*** Opening Listed entries ***

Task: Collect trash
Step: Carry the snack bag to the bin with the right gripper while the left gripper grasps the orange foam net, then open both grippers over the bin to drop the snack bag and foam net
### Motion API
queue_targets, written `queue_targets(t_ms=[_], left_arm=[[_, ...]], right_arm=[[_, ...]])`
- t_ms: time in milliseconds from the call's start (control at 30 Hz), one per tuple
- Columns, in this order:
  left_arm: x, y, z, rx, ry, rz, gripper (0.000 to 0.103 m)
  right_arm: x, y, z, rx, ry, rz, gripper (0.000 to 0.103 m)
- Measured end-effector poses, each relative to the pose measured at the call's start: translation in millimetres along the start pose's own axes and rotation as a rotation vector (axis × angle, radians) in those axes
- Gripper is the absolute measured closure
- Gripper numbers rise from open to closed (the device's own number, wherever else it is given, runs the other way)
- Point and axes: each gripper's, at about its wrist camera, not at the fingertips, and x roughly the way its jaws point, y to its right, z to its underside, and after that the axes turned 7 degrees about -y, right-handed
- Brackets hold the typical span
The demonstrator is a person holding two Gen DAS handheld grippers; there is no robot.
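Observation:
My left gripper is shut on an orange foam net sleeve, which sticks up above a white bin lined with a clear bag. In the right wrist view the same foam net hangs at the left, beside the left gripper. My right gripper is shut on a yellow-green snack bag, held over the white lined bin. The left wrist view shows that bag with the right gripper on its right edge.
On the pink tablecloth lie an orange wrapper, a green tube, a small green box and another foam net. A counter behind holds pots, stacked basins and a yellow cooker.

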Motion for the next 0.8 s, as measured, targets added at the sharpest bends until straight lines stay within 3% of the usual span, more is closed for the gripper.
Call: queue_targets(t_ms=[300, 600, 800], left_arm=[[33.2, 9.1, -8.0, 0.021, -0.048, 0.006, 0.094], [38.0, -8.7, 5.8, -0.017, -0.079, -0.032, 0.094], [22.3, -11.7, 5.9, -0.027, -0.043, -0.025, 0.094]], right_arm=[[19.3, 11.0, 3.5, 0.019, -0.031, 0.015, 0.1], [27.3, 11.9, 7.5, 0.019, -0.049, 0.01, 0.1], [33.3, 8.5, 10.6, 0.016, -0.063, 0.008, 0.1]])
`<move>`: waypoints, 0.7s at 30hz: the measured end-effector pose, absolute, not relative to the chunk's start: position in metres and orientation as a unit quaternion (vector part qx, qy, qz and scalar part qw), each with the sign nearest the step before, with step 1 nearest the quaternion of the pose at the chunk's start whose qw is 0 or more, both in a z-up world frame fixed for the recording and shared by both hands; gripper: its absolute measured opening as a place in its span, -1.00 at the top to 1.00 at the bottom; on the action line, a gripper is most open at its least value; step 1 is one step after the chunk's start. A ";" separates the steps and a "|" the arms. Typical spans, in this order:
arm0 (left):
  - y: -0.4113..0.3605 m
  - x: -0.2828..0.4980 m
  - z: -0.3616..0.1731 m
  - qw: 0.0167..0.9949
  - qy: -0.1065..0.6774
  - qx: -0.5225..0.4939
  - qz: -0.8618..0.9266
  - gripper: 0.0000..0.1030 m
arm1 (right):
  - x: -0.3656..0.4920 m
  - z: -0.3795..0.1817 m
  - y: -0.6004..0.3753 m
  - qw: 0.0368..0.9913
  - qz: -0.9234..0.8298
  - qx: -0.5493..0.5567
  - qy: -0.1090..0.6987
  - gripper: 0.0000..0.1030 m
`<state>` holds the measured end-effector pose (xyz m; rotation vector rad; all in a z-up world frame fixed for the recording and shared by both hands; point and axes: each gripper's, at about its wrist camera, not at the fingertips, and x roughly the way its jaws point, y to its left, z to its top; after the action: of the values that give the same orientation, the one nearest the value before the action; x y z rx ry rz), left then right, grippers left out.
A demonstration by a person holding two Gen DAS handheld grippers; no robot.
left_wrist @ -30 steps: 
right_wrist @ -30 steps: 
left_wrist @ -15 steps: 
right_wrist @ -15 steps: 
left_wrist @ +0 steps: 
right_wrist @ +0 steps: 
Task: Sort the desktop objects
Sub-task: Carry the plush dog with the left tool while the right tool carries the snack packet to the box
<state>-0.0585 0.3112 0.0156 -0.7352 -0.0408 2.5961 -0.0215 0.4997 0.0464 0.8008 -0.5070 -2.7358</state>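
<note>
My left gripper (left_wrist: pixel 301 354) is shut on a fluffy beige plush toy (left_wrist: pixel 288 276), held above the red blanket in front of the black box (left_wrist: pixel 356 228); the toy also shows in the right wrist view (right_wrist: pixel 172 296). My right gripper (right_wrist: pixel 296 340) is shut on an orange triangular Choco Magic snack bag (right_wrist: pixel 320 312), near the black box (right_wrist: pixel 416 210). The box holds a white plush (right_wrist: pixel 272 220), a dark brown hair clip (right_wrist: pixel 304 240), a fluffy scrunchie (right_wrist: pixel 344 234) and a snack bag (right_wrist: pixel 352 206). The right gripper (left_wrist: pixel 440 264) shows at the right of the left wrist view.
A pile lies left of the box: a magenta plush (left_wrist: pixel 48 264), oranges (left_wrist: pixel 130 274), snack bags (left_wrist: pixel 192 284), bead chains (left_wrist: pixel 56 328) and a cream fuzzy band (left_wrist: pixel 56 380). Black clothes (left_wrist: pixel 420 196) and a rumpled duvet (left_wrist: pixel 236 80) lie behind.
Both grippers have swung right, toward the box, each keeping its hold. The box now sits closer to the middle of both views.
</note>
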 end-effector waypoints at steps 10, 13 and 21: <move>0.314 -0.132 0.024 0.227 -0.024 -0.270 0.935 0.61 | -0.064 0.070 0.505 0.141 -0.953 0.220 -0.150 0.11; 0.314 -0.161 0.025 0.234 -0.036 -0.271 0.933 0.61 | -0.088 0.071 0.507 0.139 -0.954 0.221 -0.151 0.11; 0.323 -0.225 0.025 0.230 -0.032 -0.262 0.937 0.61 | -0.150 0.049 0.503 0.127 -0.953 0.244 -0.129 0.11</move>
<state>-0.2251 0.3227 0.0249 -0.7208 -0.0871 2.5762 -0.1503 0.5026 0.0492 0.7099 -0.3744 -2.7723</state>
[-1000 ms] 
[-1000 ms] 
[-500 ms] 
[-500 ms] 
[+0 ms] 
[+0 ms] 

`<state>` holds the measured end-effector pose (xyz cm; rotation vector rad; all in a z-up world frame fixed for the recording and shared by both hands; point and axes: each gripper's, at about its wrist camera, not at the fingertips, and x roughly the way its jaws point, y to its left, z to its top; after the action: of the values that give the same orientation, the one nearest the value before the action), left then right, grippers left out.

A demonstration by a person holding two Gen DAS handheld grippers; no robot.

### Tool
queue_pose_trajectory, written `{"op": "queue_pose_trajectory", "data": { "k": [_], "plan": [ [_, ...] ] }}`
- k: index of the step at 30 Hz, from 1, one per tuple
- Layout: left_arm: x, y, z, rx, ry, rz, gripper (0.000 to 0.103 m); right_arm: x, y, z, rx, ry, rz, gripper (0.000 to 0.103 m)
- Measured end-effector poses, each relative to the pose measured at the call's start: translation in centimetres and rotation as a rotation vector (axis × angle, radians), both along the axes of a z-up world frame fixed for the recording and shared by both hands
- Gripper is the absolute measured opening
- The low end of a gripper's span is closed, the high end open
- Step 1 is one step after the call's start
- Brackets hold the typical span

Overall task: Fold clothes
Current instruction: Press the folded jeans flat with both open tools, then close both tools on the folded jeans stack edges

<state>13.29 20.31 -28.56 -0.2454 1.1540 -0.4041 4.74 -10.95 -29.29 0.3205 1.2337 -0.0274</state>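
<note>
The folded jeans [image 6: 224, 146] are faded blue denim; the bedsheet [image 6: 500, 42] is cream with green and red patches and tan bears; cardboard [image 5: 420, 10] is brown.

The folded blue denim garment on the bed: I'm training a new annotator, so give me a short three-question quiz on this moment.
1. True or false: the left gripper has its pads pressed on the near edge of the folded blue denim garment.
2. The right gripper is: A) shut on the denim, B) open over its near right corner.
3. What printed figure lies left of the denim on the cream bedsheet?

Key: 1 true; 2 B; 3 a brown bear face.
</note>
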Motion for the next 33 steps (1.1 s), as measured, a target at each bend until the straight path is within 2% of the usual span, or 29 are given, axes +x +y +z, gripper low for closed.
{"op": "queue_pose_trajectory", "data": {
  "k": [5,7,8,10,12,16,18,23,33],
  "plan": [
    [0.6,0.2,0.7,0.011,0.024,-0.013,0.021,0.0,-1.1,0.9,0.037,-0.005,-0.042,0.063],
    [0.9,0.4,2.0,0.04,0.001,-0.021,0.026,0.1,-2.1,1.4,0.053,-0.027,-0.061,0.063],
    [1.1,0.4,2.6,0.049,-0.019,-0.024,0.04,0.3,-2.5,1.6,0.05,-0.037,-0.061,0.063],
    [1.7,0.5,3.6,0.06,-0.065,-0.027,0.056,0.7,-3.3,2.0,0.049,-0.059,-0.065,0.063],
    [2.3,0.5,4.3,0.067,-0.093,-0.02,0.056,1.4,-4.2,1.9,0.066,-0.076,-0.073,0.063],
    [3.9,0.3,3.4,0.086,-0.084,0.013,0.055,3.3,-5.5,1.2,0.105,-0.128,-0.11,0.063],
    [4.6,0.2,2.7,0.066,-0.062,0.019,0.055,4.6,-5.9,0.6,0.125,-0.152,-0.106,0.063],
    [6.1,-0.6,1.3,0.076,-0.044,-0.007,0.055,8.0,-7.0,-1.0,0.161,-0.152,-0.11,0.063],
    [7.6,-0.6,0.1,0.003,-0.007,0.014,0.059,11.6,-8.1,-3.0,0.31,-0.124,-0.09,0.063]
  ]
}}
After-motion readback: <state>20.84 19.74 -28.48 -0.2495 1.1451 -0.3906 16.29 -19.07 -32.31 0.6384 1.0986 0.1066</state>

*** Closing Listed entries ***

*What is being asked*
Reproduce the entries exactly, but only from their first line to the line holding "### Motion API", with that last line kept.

*Response to the exercise*
Task: Collect trash
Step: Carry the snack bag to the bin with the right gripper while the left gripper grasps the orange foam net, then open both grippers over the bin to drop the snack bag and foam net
### Motion API

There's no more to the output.